PROMPT ▸ Every record is to be printed exactly as written; pictures are to be omitted.

..............................

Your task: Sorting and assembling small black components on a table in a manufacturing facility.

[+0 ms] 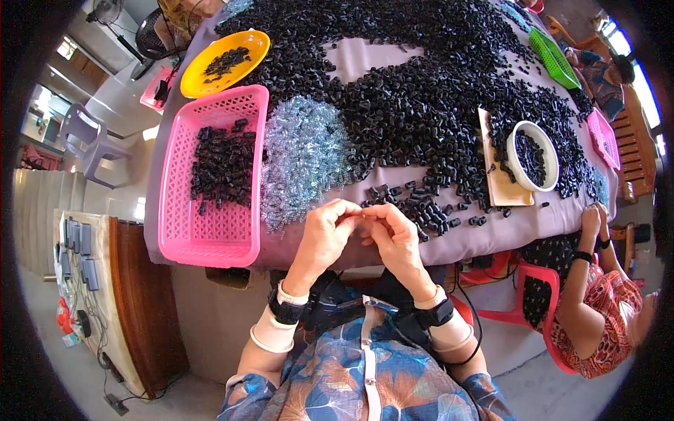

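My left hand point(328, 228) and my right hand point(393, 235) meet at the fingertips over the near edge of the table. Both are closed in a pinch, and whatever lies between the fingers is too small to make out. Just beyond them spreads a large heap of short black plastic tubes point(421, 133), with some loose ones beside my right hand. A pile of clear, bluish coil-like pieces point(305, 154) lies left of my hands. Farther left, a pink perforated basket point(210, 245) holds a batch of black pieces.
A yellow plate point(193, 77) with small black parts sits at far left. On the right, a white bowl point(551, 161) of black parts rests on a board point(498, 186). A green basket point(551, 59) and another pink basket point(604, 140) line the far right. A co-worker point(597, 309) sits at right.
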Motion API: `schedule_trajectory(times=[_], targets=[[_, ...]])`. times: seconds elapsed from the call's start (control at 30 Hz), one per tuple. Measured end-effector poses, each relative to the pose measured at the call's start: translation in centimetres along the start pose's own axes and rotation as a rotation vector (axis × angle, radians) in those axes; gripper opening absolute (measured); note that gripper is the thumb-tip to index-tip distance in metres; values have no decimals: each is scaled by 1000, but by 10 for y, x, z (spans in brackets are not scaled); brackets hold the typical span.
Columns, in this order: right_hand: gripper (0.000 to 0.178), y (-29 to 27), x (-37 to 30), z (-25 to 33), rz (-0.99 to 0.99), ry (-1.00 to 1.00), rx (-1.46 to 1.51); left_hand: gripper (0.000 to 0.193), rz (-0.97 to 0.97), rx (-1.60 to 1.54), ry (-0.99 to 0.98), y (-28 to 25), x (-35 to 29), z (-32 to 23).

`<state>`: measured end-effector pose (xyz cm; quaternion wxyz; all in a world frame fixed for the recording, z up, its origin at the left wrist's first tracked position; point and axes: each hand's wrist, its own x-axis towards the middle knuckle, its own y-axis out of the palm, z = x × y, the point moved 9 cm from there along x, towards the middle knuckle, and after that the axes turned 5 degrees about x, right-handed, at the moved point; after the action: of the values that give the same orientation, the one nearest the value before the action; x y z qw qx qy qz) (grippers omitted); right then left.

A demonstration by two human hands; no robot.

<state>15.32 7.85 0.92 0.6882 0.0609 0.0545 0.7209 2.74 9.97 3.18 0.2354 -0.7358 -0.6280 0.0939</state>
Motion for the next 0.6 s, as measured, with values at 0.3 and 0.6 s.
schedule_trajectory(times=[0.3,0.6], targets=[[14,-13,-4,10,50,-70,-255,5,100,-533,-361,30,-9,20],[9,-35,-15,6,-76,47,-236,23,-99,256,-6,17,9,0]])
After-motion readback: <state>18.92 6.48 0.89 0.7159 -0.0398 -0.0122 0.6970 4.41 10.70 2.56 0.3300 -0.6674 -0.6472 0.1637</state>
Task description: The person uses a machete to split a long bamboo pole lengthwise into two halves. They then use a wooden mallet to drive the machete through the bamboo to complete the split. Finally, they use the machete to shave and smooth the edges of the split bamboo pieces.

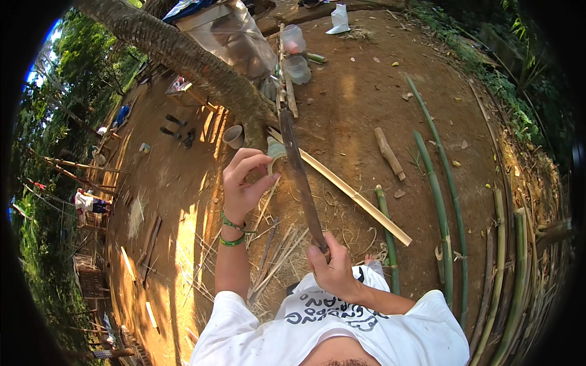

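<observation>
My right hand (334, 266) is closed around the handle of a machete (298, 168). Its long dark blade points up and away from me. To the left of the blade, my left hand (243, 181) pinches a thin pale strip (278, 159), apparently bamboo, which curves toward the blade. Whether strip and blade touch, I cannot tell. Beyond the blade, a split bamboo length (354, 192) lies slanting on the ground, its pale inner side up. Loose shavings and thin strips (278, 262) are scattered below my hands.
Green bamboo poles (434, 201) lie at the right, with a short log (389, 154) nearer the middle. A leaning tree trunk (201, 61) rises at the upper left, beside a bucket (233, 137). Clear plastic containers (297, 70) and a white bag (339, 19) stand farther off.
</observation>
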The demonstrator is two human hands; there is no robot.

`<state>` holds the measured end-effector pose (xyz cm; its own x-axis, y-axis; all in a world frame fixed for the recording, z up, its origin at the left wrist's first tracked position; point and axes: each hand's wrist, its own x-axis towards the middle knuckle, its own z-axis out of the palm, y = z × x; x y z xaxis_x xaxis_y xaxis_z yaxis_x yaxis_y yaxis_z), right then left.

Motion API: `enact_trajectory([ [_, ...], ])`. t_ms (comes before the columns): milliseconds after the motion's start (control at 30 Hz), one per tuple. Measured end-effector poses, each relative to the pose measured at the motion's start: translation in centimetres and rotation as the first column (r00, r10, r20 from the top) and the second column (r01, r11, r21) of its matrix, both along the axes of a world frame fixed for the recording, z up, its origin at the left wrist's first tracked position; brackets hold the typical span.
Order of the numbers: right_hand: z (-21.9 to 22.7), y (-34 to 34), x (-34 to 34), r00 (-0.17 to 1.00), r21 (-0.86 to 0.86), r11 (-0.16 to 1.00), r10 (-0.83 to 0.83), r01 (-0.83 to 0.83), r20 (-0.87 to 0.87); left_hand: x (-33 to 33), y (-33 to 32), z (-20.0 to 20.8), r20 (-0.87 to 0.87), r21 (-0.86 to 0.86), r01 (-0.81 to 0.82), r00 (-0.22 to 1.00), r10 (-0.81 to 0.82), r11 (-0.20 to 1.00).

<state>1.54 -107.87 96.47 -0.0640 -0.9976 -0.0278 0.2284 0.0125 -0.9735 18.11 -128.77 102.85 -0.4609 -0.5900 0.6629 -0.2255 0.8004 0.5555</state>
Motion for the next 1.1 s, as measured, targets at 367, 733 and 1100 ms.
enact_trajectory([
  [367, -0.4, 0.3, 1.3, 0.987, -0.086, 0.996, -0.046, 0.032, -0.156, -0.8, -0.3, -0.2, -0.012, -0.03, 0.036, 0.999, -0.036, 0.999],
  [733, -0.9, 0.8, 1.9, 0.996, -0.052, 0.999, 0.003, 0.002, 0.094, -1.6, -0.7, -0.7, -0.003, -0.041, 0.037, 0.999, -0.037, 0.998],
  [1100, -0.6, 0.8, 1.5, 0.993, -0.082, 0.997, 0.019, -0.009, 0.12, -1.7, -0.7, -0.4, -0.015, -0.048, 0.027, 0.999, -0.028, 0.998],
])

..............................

REPLY ▸
Your task: Sorting and assembling small black components on a table in a manufacturing facility.

[+0 ms] 

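My left hand point(328, 228) and my right hand point(393, 235) meet at the fingertips over the near edge of the table. Both are closed in a pinch, and whatever lies between the fingers is too small to make out. Just beyond them spreads a large heap of short black plastic tubes point(421, 133), with some loose ones beside my right hand. A pile of clear, bluish coil-like pieces point(305, 154) lies left of my hands. Farther left, a pink perforated basket point(210, 245) holds a batch of black pieces.
A yellow plate point(193, 77) with small black parts sits at far left. On the right, a white bowl point(551, 161) of black parts rests on a board point(498, 186). A green basket point(551, 59) and another pink basket point(604, 140) line the far right. A co-worker point(597, 309) sits at right.
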Motion API: `schedule_trajectory(times=[_], targets=[[_, ...]])`. times: seconds elapsed from the call's start (control at 30 Hz), one per tuple. Measured end-effector poses, each relative to the pose measured at the call's start: translation in centimetres along the start pose's own axes and rotation as a rotation vector (axis × angle, radians) in those axes; gripper opening absolute (measured); note that gripper is the thumb-tip to index-tip distance in metres; values have no decimals: each is scaled by 1000, but by 10 for y, x, z (spans in brackets are not scaled); brackets hold the typical span.
Columns, in this order: right_hand: gripper (0.000 to 0.178), y (-29 to 27), x (-37 to 30), z (-25 to 33), rz (-0.99 to 0.99), ry (-1.00 to 1.00), rx (-1.46 to 1.51); left_hand: gripper (0.000 to 0.193), rz (-0.97 to 0.97), rx (-1.60 to 1.54), ry (-0.99 to 0.98), y (-28 to 25), x (-35 to 29), z (-32 to 23).

`<state>`: measured end-effector pose (xyz cm; quaternion wxyz; all in a world frame fixed for the recording, z up, its origin at the left wrist's first tracked position; point and axes: each hand's wrist, its own x-axis towards the middle knuckle, its own y-axis out of the palm, z = x × y, the point moved 9 cm from there along x, towards the middle knuckle, and after that the axes turned 5 degrees about x, right-handed, at the moved point; after the action: of the values that give the same orientation, the one nearest the value before the action; x y z qw qx qy qz) (grippers omitted); right then left.

A demonstration by two human hands; no robot.

<state>15.32 7.85 0.92 0.6882 0.0609 0.0545 0.7209 2.74 9.97 3.18 0.2354 -0.7358 -0.6280 0.0939</state>
Motion for the next 0.6 s, as measured, with values at 0.3 and 0.6 s.
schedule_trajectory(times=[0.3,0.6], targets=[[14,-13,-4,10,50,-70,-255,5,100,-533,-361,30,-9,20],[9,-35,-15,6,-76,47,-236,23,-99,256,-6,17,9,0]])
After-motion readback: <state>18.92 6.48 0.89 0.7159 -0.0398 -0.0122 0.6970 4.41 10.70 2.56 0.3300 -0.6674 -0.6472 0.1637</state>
Task description: The person uses a machete to split a long bamboo pole lengthwise into two halves. They then use a wooden mallet to drive the machete through the bamboo to complete the split. Finally, they use the machete to shave and smooth the edges of the split bamboo pieces.


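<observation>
My right hand (334, 266) is closed around the handle of a machete (298, 168). Its long dark blade points up and away from me. To the left of the blade, my left hand (243, 181) pinches a thin pale strip (278, 159), apparently bamboo, which curves toward the blade. Whether strip and blade touch, I cannot tell. Beyond the blade, a split bamboo length (354, 192) lies slanting on the ground, its pale inner side up. Loose shavings and thin strips (278, 262) are scattered below my hands.
Green bamboo poles (434, 201) lie at the right, with a short log (389, 154) nearer the middle. A leaning tree trunk (201, 61) rises at the upper left, beside a bucket (233, 137). Clear plastic containers (297, 70) and a white bag (339, 19) stand farther off.
</observation>
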The demonstrator is two human hands; there is no robot.

`<state>` holds the measured end-effector pose (xyz cm; its own x-axis, y-axis; all in a world frame fixed for the recording, z up, its origin at the left wrist's first tracked position; point and axes: each hand's wrist, its own x-axis towards the middle knuckle, its own z-axis out of the palm, y = z × x; x y z xaxis_x xaxis_y xaxis_z yaxis_x yaxis_y yaxis_z), right then left.

Motion API: `enact_trajectory([ [_, ...], ])`. t_ms (comes before the columns): milliseconds after the motion's start (control at 30 Hz), one per tuple. Measured end-effector poses, each relative to the pose measured at the motion's start: translation in centimetres and rotation as the first column (r00, r10, r20 from the top) and the second column (r01, r11, r21) of its matrix, both along the axes of a world frame fixed for the recording, z up, its origin at the left wrist's first tracked position; brackets hold the typical span.
Order of the numbers: right_hand: z (-21.9 to 22.7), y (-34 to 34), x (-34 to 34), r00 (-0.17 to 1.00), r21 (-0.86 to 0.86), r11 (-0.16 to 1.00), r10 (-0.83 to 0.83), r01 (-0.83 to 0.83), r20 (-0.87 to 0.87); left_hand: x (-33 to 33), y (-33 to 32), z (-20.0 to 20.8), r20 (-0.87 to 0.87), r21 (-0.86 to 0.86), r01 (-0.81 to 0.82), r00 (-0.22 to 1.00), r10 (-0.81 to 0.82), r11 (-0.20 to 1.00).

<state>1.54 -107.87 96.47 -0.0640 -0.9976 -0.0278 0.2284 0.0125 -0.9735 18.11 -128.77 102.85 -0.4609 -0.5900 0.6629 -0.2255 0.8004 0.5555</state>
Motion for the next 1.1 s, as measured, targets at 367, 733 and 1100 ms.
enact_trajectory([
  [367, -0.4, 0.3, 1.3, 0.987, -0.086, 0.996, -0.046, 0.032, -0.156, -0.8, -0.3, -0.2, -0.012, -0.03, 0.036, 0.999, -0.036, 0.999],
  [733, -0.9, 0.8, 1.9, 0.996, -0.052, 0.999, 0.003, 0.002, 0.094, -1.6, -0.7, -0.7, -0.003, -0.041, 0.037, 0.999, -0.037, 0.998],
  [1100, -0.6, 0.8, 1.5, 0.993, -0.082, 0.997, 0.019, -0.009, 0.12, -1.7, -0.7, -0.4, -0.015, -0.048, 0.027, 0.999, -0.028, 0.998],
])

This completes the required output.